When ingested over time, lead accumulates in the body and can cause long-term damage to health, especially in children. The Centers for Disease Control & Prevention recommends that children with a blood lead level of 5 μg per deciliter or higher be tested for health problems. So to help reduce the amount of lead that leaches into drinking water, water utilities add a variety of chemicals to reduce pipe corrosion and to maintain the scale deposits that act as a protective barrier. In North America and Europe, many utilities use a well-established treatment that adjusts pH and alkalinity levels to maintain the most common type of lead scale, compounds of Pb(II), or that doses the water with inorganic phosphates to create orthophosphate, which forms lead-phosphate compounds making up the pipe coating.

But less soluble lead scales composed of PbO2—formed from Pb(IV)—can also act as a barrier to lead leaching into the water. Michael Schock and colleagues at the Environmental Protection Agency’s National Risk Management Research Laboratory, in Cincinnati, wanted to measure lead levels in water from service lines that have stable, uniform PbO2 films. They also wanted to see if major differences in the pH and alkalinity of the water affect lead release from pipes with PbO2 scales.

The researchers analyzed water samples collected from taps in six homes built between 1884 and 1928 in Newport, R.I.; Cincinnati; and Oakwood, Ohio. They quantified the total lead in the unfiltered water using inductively coupled plasma/mass spectrometry or graphite furnace atomic absorption.
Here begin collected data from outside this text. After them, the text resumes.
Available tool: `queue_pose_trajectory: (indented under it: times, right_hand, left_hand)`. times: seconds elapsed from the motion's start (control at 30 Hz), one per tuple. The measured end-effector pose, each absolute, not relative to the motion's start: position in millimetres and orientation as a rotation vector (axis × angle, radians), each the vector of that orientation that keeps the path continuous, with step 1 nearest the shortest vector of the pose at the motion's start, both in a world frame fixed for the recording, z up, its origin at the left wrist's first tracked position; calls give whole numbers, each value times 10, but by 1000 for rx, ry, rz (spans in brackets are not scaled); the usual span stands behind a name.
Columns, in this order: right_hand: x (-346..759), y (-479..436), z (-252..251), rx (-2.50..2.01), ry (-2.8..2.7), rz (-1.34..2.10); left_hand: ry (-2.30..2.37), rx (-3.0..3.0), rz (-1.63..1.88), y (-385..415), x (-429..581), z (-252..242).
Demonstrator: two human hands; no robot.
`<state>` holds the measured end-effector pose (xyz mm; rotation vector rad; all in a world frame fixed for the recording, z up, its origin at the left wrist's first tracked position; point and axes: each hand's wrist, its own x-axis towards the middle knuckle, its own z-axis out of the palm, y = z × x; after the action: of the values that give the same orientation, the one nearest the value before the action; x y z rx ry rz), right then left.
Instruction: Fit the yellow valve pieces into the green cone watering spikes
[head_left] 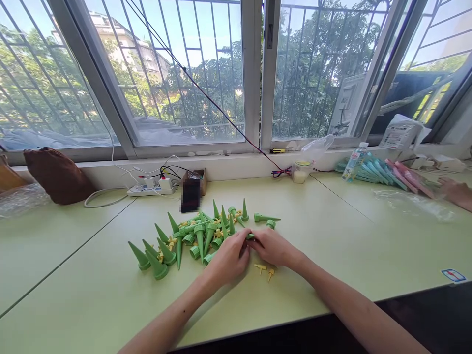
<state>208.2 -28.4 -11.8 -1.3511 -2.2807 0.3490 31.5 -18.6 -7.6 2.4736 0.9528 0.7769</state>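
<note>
My left hand (233,253) and my right hand (272,246) meet over the table, their fingers closed around a green plastic spike (250,236). Only a small bit of it shows between the fingertips. Left of and beyond my hands spreads a pile of green cone-shaped spikes (199,240), some upright and some lying down, with small yellow valve pieces (172,242) among them. Two loose yellow pieces (260,268) lie just below my right hand. Past my right hand, one green spike (267,218) rests on its side near a green cap (271,224).
A power strip (151,188) with cables and a small cardboard box (202,183) stand at the back. Farther right are a plastic cup (299,173), a bottle (354,162) and a row of teal and pink packets (383,173). Another person's hand (456,191) rests at the right edge.
</note>
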Motion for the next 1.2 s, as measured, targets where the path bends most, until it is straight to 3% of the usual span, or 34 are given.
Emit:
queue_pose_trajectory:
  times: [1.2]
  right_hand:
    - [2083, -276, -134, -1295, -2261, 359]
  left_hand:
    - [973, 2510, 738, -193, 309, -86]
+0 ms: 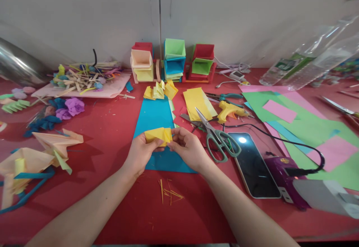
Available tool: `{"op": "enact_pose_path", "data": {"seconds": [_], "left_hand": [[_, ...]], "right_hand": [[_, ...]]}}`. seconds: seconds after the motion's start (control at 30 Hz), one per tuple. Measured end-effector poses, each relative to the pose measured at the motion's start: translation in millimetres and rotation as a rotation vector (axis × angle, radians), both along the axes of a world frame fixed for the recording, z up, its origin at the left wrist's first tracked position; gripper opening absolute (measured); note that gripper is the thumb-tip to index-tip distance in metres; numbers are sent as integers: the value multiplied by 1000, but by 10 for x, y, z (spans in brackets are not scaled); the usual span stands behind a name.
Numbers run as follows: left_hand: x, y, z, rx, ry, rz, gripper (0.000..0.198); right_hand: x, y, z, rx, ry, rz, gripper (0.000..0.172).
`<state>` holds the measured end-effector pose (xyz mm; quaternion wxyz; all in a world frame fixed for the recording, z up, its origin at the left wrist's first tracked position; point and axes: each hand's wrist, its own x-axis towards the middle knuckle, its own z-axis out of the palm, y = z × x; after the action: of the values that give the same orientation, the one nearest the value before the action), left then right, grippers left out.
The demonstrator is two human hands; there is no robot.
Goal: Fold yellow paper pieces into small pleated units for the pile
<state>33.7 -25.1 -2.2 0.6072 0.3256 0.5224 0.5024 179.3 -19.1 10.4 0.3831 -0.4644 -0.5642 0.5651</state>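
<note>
A folded piece of yellow paper (157, 135) is pinched between both hands above a blue paper sheet (154, 114). My left hand (144, 150) grips its left part, thumb along the lower edge. At its right end, my right hand (186, 146) holds it with thumb and fingers. Several folded yellow paper pieces (159, 90) lie at the far end of the blue sheet. A stack of yellow paper (198, 103) is beyond my right hand, and green-handled scissors (220, 138) lie just right of it.
Right of the scissors are a phone (254, 164), a purple power strip (286, 181) with a black cable, a yellow glue gun (231, 110) and coloured paper sheets (314, 127). Folded paper boxes (174, 58) stand by the wall. Paper crafts (60, 142) sit left; yellow scraps (169, 193) lie in front.
</note>
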Motion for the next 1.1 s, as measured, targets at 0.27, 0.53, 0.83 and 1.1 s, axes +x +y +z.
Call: {"op": "enact_pose_path", "data": {"seconds": [0.27,0.53,0.83,1.1], "left_hand": [[22,13,16,-28,-23,33,24],[61,1,8,2,6,35,25],[45,-22,5,-18,-27,15,25],[29,-20,0,-15,-29,-23,24]], "right_hand": [[-3,8,2,11,-22,9,21],[-17,2,-23,64,-60,-9,26],[5,22,-47,12,-1,52,23],[-21,-6,-7,71,-140,6,20]]}}
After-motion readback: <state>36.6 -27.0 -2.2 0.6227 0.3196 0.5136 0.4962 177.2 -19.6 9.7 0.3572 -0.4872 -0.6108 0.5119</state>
Relatively low levels of total lead, ranging from 1 to 18 µg/L, had been released from the PbO2-coated pipes, even after the water had been standing in the pipes for three days. The total lead levels in these pipes were 50 to 80% lower than the lead levels found in service lines coated with Pb(II) scale, as measured in comparable published studies, Schock notes.

Chlorine, a powerful oxidant widely used by utilities to disinfect water, changes the water chemistry to favor the formation of PbO2 scales, the team hypothesizes, which points to a potential treatment strategy. However, chlorine also boosts the creation of harmful disinfection by-products, Schock says. So if this treatment approach were attempted, it would require sophisticated water treatment and monitoring that not every utility could achieve.

The study fills in important data gaps for utilities, says Jeff Swertfeger, superintendent of water quality management at Greater Cincinnati Water Works, who provided some of the tested pipe specimens but was not involved in the analysis. “We are really trying to understand this scale, and not many people are doing research to find out how it forms and how we can help keep it stable.”